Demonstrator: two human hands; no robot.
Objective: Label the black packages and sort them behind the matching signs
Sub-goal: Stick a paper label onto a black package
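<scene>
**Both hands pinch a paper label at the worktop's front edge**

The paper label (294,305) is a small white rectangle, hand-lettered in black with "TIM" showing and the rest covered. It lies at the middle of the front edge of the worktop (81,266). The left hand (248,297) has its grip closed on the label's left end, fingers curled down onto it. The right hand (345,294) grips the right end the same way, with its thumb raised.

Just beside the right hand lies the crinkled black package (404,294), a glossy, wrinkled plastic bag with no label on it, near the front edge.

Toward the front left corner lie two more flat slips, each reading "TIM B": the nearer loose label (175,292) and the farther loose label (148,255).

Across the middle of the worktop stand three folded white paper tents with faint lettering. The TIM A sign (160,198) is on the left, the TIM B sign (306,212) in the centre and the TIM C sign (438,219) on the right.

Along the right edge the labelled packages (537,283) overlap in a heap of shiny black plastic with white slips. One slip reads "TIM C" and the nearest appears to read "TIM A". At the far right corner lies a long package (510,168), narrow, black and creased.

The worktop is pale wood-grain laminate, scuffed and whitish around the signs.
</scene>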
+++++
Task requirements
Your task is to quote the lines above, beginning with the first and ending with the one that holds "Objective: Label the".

Exercise response
Demonstrator: two human hands; no robot.
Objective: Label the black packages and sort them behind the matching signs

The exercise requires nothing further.